Por Edmundo Alarcón Caro
Ardiendo en llamas y presa del ansia de poder y de la lógica mercantil se encuentra la Amazonía, herida por la indolencia, devastada por la codicia desmesurada, arrasada por las manos que debían cuidarla, desmantelada sin compasión por intereses subalternos. Y la tierra amazónica, flora y fauna, todos inermes e indefensos sufren estos dolores. Llora la tierra y con ella todos los que hacen suya la defensa de la vida en todas sus formas.
Perspicazmente el papa Francisco, desde hace algún tiempo, ha puesto ya el “dedo en la llama”, al afirmar en Laudato Si: “cuando esas selvas son quemadas o arrasadas para desarrollar cultivos, en pocos años se pierden innumerables especies, cuando no se convierten en áridos desiertos”. Cuánta razón le asiste, porque lamentablemente estamos siendo partícipes de este desastre ecológico de proporciones globales.
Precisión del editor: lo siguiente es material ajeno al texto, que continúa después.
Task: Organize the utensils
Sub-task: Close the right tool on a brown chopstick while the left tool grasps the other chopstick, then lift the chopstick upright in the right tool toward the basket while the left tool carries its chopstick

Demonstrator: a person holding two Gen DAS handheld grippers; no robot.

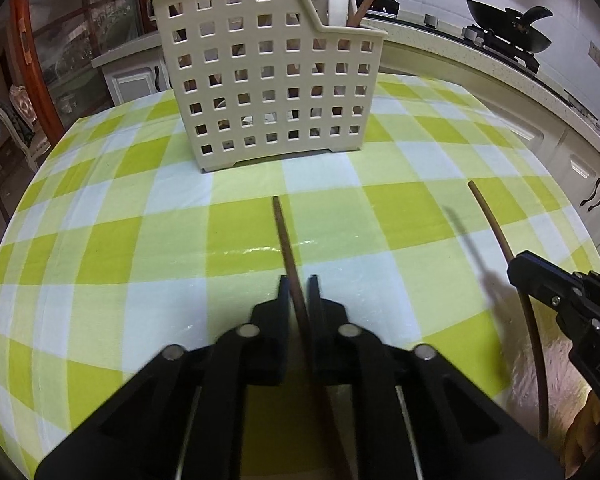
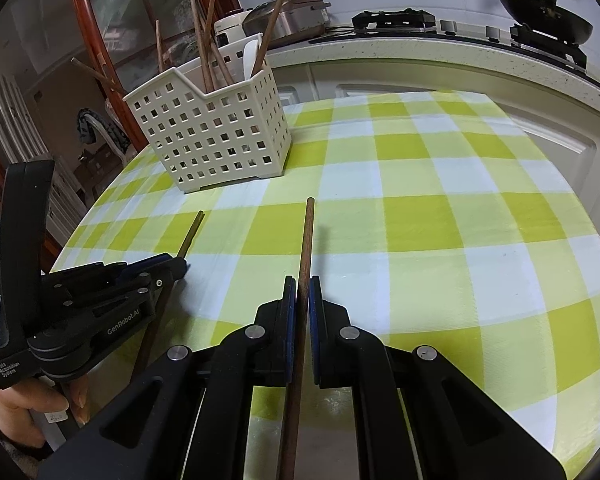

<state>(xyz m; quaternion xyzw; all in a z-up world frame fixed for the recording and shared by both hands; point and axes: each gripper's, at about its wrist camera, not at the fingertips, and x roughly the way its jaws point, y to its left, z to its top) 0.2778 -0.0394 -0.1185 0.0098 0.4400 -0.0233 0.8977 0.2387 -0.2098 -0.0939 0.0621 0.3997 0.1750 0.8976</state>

Si destruimos la Amazonía, pulmón del planeta y reserva de oxígeno para el mundo, el futuro de la humanidad se torna tan negro como la densa humareda que oscureció la ciudad de Sao Paulo, dos horas antes del ocaso.
Lo asombroso e inaudito es la necedad de algunos en seguir viendo la Amazonía como una despensa ilimitada que debe que ser “abierta a los intereses comerciales para que se exploten los recursos naturales”, es decir, debe someterse a las reglas del progreso económico.
En este contexto la convocatoria del papa Francisco al Sínodo Panamazónico resulta profética y providencial, porque necesitamos hacer un alto para pensar y repensar si queremos un futuro para la humanidad. Hoy más que nunca defender la Amazonía es una urgente necesidad. Nos toca ser custodios de la creación y guardianes del prójimo, incluida en ello, la madre tierra.
– Publicado el 27 de agosto de 2019 en la columna de opinión “Religión y vida” de la edición impresa del diario “La República”.